The English translation of Freud's letters to Wilhelm Fliess is an important document that supplements the biography of Freud by Ernest Jones. It is a document for scientists and not a roman à clef. The instructive introduction by Ernst Kris orients the reader to the historic context in which the correspondence evolved and integrates the material with the subsequent work of Freud. The correspondence reports the beginning and development of Freud's self-analysis and contains important material for the development of psychoanalytic psychology.

To a generation that knew Freud only as a scientist and teacher, calm, judicious, Olympian, this volume shows the hard work and the obstinate, stubborn struggle with which he mastered his personality and created the foundation on which psychoanalytic theory rests. Here is revealed the violent current that cut the deep, calm stream of the Freud we knew.
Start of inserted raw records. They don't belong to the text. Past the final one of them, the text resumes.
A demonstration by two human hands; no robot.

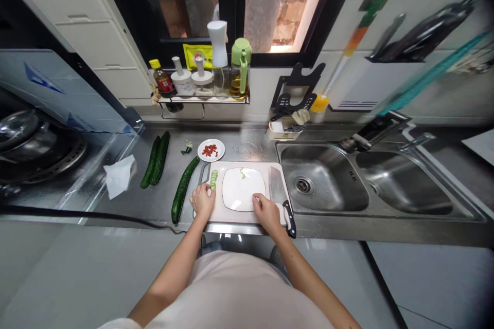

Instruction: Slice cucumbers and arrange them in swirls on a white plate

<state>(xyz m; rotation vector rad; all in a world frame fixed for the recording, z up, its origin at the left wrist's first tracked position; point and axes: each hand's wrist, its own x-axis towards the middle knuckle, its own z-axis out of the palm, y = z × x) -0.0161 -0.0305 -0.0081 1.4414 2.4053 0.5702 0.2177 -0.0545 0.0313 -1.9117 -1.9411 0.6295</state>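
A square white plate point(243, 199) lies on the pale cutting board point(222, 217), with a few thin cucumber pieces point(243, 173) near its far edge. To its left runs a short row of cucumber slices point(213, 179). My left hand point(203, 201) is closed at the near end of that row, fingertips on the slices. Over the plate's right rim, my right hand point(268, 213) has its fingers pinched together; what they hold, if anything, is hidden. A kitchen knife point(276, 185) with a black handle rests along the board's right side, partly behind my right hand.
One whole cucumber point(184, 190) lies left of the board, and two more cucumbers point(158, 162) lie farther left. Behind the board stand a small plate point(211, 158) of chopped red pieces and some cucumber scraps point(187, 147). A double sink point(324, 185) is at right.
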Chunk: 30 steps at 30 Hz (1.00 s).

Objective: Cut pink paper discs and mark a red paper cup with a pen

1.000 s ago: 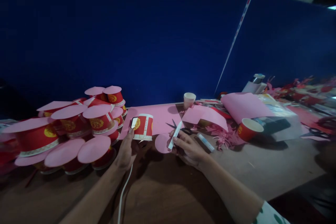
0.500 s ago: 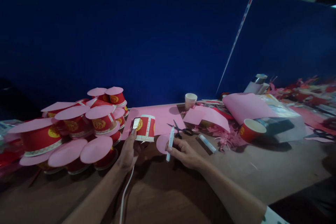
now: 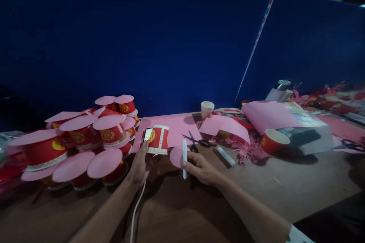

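My left hand [image 3: 139, 167] is closed round a phone [image 3: 148, 135] with a lit screen, and a white cable [image 3: 137, 207] hangs down from it. Right beside the phone is a red paper cup [image 3: 159, 139] with a gold emblem, its wide rim down. In my right hand [image 3: 198, 167] a white pen [image 3: 185, 159] stands nearly upright, pinched between thumb and fingers. A pink paper disc [image 3: 176, 156] lies partly behind the pen. Black scissors [image 3: 195, 143] lie open just beyond my right hand.
Several red cups topped with pink discs [image 3: 107, 122] are stacked at the left. A pink sheet [image 3: 173, 125] lies behind the hands. Rightward are a glue-like tube [image 3: 226, 156], pink scraps [image 3: 246, 148], a white cup [image 3: 207, 109] and a red cup [image 3: 274, 141]. A blue wall [image 3: 171, 45] rises behind.
The pen in my right hand has turned a little more upright, its lower end shifting right and down. My left hand and the phone have barely moved.
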Each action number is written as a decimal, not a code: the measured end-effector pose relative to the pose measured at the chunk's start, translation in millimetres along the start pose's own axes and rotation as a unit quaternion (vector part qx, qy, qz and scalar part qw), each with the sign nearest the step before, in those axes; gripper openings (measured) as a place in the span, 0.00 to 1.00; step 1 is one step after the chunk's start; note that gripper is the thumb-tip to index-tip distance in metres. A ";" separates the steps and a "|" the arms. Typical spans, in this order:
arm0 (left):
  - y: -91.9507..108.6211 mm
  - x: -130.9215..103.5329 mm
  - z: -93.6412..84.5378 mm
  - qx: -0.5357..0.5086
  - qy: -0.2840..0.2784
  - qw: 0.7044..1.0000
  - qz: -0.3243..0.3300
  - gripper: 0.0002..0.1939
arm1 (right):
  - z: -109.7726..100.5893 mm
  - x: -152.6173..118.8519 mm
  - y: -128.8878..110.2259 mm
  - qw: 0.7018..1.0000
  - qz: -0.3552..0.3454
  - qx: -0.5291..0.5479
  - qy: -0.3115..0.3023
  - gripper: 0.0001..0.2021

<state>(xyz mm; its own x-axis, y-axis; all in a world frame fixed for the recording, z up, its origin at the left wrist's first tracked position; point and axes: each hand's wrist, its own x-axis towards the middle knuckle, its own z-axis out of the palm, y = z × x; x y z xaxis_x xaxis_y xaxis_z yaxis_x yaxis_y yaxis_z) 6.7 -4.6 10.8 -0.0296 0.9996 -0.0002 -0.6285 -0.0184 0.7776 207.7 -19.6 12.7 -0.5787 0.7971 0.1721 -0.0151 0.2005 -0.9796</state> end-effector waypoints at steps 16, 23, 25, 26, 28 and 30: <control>-2.9 0.2 -3.0 0.002 -0.009 1.000 -0.001 0.18 | -0.6 -0.1 0.5 0.999 0.008 -0.035 0.029 0.13; 0.3 -1.1 -1.9 -0.008 -0.036 0.999 -0.002 0.21 | -4.3 1.6 4.0 0.980 -0.011 -0.141 0.144 0.10; 0.6 -1.2 -1.7 -0.010 -0.035 0.999 -0.001 0.21 | -3.6 1.8 4.2 0.972 -0.024 -0.175 0.153 0.11; 0.6 -1.2 -1.7 -0.009 -0.033 0.999 0.001 0.21 | -2.8 1.8 4.3 0.968 -0.033 -0.189 0.160 0.13; 0.3 -1.3 -1.9 -0.005 -0.031 0.999 0.003 0.21 | -1.1 1.5 4.6 0.961 -0.052 -0.206 0.178 0.18; -0.3 -1.4 -2.8 -0.003 -0.029 1.000 0.002 0.21 | 0.1 0.7 4.7 0.952 -0.072 -0.217 0.206 0.19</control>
<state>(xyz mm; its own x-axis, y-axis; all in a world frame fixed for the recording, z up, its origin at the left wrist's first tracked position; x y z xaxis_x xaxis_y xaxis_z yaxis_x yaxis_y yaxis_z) 4.7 -6.1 8.8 0.0130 0.9991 0.0394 -0.6328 -0.0222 0.7740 207.0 -18.1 8.2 -0.2269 0.8809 0.4153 0.3196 0.4702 -0.8227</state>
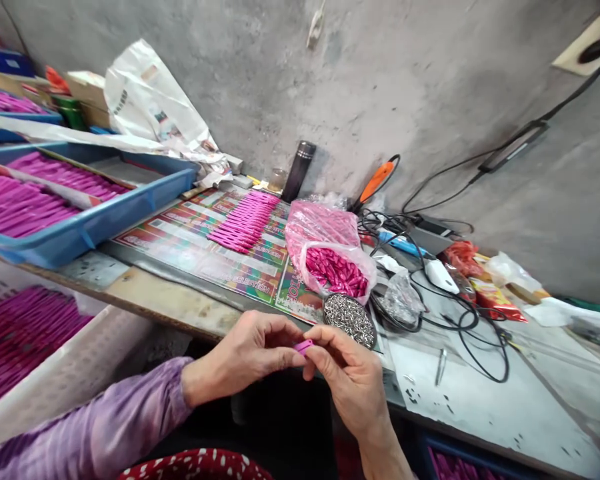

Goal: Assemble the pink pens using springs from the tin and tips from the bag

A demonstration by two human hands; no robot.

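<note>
Over the table's front edge, my left hand (250,353) and my right hand (353,373) meet, thumbs and fingers closed in a pinch. Between the fingertips shows a small magenta piece (303,346), gripped from both sides and mostly hidden; its exact kind is unclear. Just beyond my right hand sits a round dish of small shiny metal pins (350,320). Behind that dish, an open pink plastic bag (323,223) holds many small glossy magenta parts (335,270). Farther left, a row of slim magenta pieces (245,221) lies side by side on a printed sheet (200,257).
Blue trays (95,230) of magenta pieces stand at left, above a white perforated basket (75,377). A dark flask (300,170) stands by the wall. Tangled black cables (473,320), an orange-handled tool (377,180) and a crinkled clear bag (403,297) crowd the right side.
</note>
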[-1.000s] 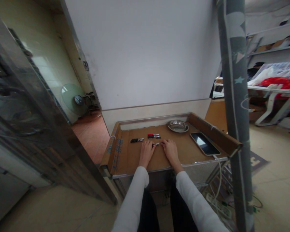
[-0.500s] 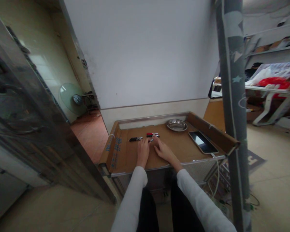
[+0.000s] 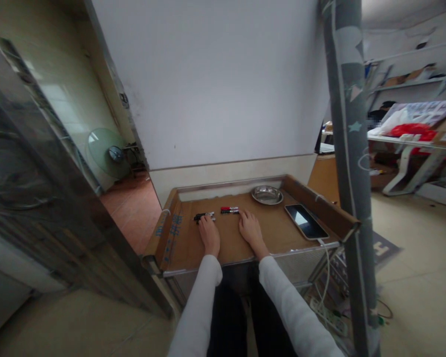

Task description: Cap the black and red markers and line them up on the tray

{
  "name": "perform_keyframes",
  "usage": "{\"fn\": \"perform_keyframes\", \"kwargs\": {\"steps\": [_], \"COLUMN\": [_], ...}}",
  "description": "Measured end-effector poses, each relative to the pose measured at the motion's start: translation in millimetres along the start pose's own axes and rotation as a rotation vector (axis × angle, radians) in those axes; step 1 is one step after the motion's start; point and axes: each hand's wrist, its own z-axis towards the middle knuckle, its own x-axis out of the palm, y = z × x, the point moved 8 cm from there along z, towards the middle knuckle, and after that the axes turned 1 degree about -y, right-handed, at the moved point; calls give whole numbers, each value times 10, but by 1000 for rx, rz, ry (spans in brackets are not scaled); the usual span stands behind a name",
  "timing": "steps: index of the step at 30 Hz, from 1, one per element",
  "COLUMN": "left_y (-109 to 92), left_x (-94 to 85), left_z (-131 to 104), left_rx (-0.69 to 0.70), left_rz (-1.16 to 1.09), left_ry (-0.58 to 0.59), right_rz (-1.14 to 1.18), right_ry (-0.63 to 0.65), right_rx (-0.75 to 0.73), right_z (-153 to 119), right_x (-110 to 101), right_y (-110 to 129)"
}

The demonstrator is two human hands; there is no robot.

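Note:
Black markers (image 3: 203, 215) lie on the cardboard-lined tray at the left, and my left hand (image 3: 209, 235) has its fingertips at their near side, partly covering one. Further right, a red marker (image 3: 229, 208) lies against a black one (image 3: 229, 212). My right hand (image 3: 251, 230) rests at the right end of this pair, palm down, with its fingers slightly bent. Whether its fingertips touch the black marker is too small to tell.
A round metal dish (image 3: 267, 195) stands at the tray's back right. Nearer lies a phone (image 3: 306, 221) with a white cable (image 3: 327, 270) hanging over the front edge. Raised cardboard walls (image 3: 321, 208) border the tray. A wrapped pole (image 3: 351, 163) stands to the right.
My left hand has moved left with a marker, which now lies by the black ones. My right hand has turned more upright beside the red and black pair. The camera view has shifted slightly.

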Motion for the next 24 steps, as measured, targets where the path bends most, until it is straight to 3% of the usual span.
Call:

If one tries to reconstruct these letters as a case history, one fails to glean sufficient valid information. Even if one may have isolated pertinent ideas and surmises, a comprehensive view cannot be gained. This highly selected material has not been derived according to the basic rule of psychoanalytic therapy and inferences based upon it are therefore of questionable validity. For example, as Dr. Bernfeld demonstrated, the screen memories which Freud sent to Fliess were never mentioned as being his own. He was willing to discuss his death anxiety, his hope to outlive Fliess, but even in this intimate correspondence he did not discuss erotic material that he was working through at the time.